— Data to examine —
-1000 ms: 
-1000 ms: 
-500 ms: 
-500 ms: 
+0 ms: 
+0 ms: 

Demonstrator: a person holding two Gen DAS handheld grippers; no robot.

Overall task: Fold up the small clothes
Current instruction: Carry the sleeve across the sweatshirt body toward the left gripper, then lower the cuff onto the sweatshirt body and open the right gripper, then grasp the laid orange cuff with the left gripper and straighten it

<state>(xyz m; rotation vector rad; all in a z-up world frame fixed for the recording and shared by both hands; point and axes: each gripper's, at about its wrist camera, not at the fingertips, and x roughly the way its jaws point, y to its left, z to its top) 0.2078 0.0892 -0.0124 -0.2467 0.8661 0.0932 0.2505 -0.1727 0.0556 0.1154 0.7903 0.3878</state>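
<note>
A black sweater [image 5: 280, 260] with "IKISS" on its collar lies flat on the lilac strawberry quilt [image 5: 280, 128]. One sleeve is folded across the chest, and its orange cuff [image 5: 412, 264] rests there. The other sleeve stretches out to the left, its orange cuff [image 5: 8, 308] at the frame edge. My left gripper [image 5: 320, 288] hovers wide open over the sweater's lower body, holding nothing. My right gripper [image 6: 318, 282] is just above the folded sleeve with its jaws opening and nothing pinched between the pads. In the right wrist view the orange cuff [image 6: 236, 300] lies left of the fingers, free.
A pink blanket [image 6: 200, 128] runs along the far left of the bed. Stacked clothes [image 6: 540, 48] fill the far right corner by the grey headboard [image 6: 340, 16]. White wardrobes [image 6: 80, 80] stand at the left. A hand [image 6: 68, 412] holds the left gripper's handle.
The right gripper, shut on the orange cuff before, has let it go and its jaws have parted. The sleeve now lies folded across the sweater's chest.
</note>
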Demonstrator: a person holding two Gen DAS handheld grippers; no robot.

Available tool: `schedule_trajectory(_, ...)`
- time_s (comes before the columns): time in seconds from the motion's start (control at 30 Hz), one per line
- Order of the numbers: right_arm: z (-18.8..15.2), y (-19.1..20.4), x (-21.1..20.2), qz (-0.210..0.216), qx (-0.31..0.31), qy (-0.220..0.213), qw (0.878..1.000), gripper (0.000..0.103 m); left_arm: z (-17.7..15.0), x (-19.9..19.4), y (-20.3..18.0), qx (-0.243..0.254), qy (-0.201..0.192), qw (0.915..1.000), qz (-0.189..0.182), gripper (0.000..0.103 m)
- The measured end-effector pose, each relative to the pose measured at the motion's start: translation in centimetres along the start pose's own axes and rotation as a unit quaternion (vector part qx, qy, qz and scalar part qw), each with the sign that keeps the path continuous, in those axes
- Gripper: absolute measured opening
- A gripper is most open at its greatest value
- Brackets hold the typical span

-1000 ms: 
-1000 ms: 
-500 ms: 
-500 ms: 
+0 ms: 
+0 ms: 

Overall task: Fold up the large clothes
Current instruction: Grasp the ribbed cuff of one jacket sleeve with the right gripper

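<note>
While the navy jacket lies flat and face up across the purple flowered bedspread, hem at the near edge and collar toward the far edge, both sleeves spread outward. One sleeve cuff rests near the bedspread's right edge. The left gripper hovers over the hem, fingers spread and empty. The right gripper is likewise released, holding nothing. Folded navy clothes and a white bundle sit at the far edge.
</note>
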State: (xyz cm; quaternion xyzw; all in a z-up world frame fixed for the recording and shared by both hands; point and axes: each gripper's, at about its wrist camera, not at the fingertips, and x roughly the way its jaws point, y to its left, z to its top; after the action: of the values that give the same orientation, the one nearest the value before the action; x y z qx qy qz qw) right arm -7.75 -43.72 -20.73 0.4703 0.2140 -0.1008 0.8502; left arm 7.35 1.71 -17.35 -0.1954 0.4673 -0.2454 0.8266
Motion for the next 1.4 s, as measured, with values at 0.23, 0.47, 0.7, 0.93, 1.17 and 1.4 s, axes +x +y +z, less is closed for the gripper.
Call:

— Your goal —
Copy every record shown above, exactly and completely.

— Response area —
-1000 ms: 
-1000 ms: 
-500 ms: 
-500 ms: 
+0 ms: 
+0 ms: 

Demonstrator: a person holding two Gen DAS handheld grippers; no robot.

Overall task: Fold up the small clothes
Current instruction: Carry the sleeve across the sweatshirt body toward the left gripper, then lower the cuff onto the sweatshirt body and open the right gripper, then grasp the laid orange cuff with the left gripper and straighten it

<state>(xyz m; rotation vector rad; all in a z-up world frame fixed for the recording and shared by both hands; point and axes: each gripper's, at about its wrist camera, not at the fingertips, and x roughly the way its jaws point, y to its left, z to its top) 0.2078 0.0892 -0.0124 -0.2467 0.8661 0.0932 0.2505 -0.1727 0.0556 0.1154 0.7903 0.3878</state>
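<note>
A black sweater [image 5: 280, 260] with "IKISS" on its collar lies flat on the lilac strawberry quilt [image 5: 280, 128]. One sleeve is folded across the chest, and its orange cuff [image 5: 412, 264] rests there. The other sleeve stretches out to the left, its orange cuff [image 5: 8, 308] at the frame edge. My left gripper [image 5: 320, 288] hovers wide open over the sweater's lower body, holding nothing. My right gripper [image 6: 318, 282] is just above the folded sleeve with its jaws opening and nothing pinched between the pads. In the right wrist view the orange cuff [image 6: 236, 300] lies left of the fingers, free.
A pink blanket [image 6: 200, 128] runs along the far left of the bed. Stacked clothes [image 6: 540, 48] fill the far right corner by the grey headboard [image 6: 340, 16]. White wardrobes [image 6: 80, 80] stand at the left. A hand [image 6: 68, 412] holds the left gripper's handle.
The right gripper, shut on the orange cuff before, has let it go and its jaws have parted. The sleeve now lies folded across the sweater's chest.
</note>
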Demonstrator: a person holding two Gen DAS handheld grippers; no robot.

Available tool: `schedule_trajectory(_, ...)`
- time_s (comes before the columns): time in seconds from the motion's start (control at 30 Hz), one per line
- Order of the numbers: right_arm: z (-18.8..15.2), y (-19.1..20.4), x (-21.1..20.2), qz (-0.210..0.216), qx (-0.31..0.31), qy (-0.220..0.213), qw (0.878..1.000), gripper (0.000..0.103 m); left_arm: z (-17.7..15.0), x (-19.9..19.4), y (-20.3..18.0), qx (-0.243..0.254), qy (-0.201..0.192), qw (0.915..1.000), qz (-0.189..0.182), gripper (0.000..0.103 m)
- The measured end-effector pose, each relative to the pose measured at the motion's start: translation in centimetres along the start pose's own axes and rotation as a unit quaternion (vector part qx, qy, qz and scalar part qw), each with the sign that keeps the path continuous, in those axes
- Gripper: absolute measured opening
- A gripper is most open at its greatest value
- Brackets hold the typical span

-1000 ms: 
-1000 ms: 
-500 ms: 
-500 ms: 
+0 ms: 
+0 ms: 

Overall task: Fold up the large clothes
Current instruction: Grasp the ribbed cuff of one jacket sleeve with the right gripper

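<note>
While the navy jacket lies flat and face up across the purple flowered bedspread, hem at the near edge and collar toward the far edge, both sleeves spread outward. One sleeve cuff rests near the bedspread's right edge. The left gripper hovers over the hem, fingers spread and empty. The right gripper is likewise released, holding nothing. Folded navy clothes and a white bundle sit at the far edge.
</note>
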State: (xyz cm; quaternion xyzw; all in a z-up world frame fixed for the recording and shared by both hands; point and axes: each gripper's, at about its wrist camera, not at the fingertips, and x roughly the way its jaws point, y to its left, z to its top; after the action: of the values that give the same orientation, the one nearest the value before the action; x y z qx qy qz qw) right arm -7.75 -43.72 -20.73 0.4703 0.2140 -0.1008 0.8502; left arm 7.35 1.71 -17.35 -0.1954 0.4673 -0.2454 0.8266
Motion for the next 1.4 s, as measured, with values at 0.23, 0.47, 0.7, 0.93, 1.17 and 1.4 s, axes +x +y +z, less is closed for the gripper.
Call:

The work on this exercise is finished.